BRIEF DESCRIPTION OF THE DRAWINGS
[0015] The accompanying drawings, which are incorporated in and
form a part of this specification, illustrate embodiments of the
invention and, together with the description, serve to explain the
principles of the invention:
[0016] FIG. 1 illustrates an example of a computer system that may
be utilized to execute the software of an embodiment of the
invention.
[0017] FIG. 2 illustrates a system block diagram of the computer
system of FIG. 1.
[0018] FIG. 3 shows a process for a locally greedy
optimization.
[0019] FIG. 4 shows a process for using one embodiment of the
software product of the invention.
DESCRIPTION OF THE PREFERRED EMBODIMENTS
[0020] Reference will now be made in detail to the preferred
embodiments of the invention. While the invention will be described
in conjunction with the preferred embodiments, it will be
understood that they are not intended to limit the invention to
these embodiments. On the contrary, the invention is intended to
cover alternatives, modifications and equivalents, which may be
included within the spirit and scope of the invention.

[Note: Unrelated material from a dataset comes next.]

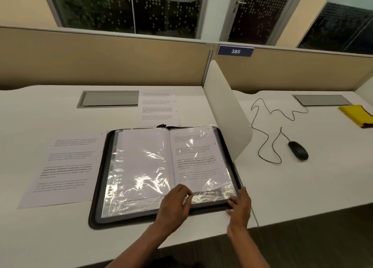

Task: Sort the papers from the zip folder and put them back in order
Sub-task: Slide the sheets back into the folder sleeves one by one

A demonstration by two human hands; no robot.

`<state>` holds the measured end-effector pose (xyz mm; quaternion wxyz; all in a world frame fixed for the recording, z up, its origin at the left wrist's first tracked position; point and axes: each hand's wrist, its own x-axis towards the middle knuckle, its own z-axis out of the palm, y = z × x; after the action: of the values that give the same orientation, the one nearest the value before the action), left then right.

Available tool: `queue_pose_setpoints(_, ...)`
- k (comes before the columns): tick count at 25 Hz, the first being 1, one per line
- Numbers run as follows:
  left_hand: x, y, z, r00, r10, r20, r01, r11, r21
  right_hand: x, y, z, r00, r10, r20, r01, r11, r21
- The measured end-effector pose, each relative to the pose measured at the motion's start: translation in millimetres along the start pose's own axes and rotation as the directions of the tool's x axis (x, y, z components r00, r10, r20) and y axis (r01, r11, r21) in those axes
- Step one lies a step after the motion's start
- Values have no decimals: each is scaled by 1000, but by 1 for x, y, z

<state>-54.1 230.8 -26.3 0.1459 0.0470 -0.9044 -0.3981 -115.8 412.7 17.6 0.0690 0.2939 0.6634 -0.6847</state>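
In the head view, the zip folder (161, 176) lies open on the table (50, 237). The near edge of its right sleeve (201, 166) is pinched by the left hand (175, 203) and steadied by the right hand (240, 205), fingers curled. The sheet is best slid out slowly, the plastic held flat.

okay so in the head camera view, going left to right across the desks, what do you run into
Loose printed sheet → open zip folder with both hands at its near edge → white divider panel → black mouse → yellow item.
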Motion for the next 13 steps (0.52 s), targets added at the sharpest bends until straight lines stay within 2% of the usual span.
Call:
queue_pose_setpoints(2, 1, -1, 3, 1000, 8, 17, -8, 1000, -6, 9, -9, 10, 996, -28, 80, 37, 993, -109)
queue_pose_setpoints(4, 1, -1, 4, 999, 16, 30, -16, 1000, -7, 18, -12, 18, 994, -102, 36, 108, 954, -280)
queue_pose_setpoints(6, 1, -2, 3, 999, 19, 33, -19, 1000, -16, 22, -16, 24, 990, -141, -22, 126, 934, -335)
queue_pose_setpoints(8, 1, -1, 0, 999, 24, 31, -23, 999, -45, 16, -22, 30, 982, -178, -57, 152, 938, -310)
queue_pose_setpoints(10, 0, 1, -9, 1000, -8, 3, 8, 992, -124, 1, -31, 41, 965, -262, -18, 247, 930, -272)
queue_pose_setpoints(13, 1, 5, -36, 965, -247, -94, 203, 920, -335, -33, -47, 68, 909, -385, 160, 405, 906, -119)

[0021] As will be appreciated by one of skill in the art, the
present invention may be embodied as a method, data processing
system or program products. Accordingly, the present invention may
take the form of data analysis systems, methods, analysis software
and etc. Software written according to the present invention is to
be stored in some form of computer readable medium, such as memory,
hard-drive, DVD ROM or CD ROM, or transmitted over a network, and
executed by a processor.
[0022] FIG. 1 illustrates-an example of a computer system that may
be used to execute the software of an embodiment of the invention.
FIG. 1 shows a computer system 1 that includes a display 3, screen
5, cabinet 7, keyboard 9, and mouse 11. Mouse 11 may have one or
more buttons for interacting with a graphic user interface. Cabinet
7 preferably houses a CD-ROM or DVD-ROM drive 13, system memory and
a hard drive (see, FIG. 2) which may be utilized to store and
retrieve software programs incorporating computer code that
implements the invention, data for use with the invention and the
like. Although a CD 15 is shown as an exemplary computer readable
medium, other computer readable storage media including floppy
disk, tape, flash memory, system memory, and hard drive may be
utilized. Additionally, a data signal embodied in a carrier wave
(e.g., in a network including the internet) may be the computer
readable storage medium.
[0023] FIG. 2 shows a system block diagram of computer system 1
used to execute the software of an embodiment of the invention. As
in FIG. 1, computer system 1 includes monitor 3, and keyboard 9,
and mouse 11. Computer system 1 further includes subsystems such as
a central processor 51, system memory 53, fixed storage 55 (e.g.,
hard drive), removable storage 57 (e.g., CD-ROM), display adapter
59, sound card 61, speakers 63, and network interface 65. Other
computer systems suitable for use with the invention may include
additional or fewer subsystems. For example, another computer
system may include more than one processor 51 or a cache memory.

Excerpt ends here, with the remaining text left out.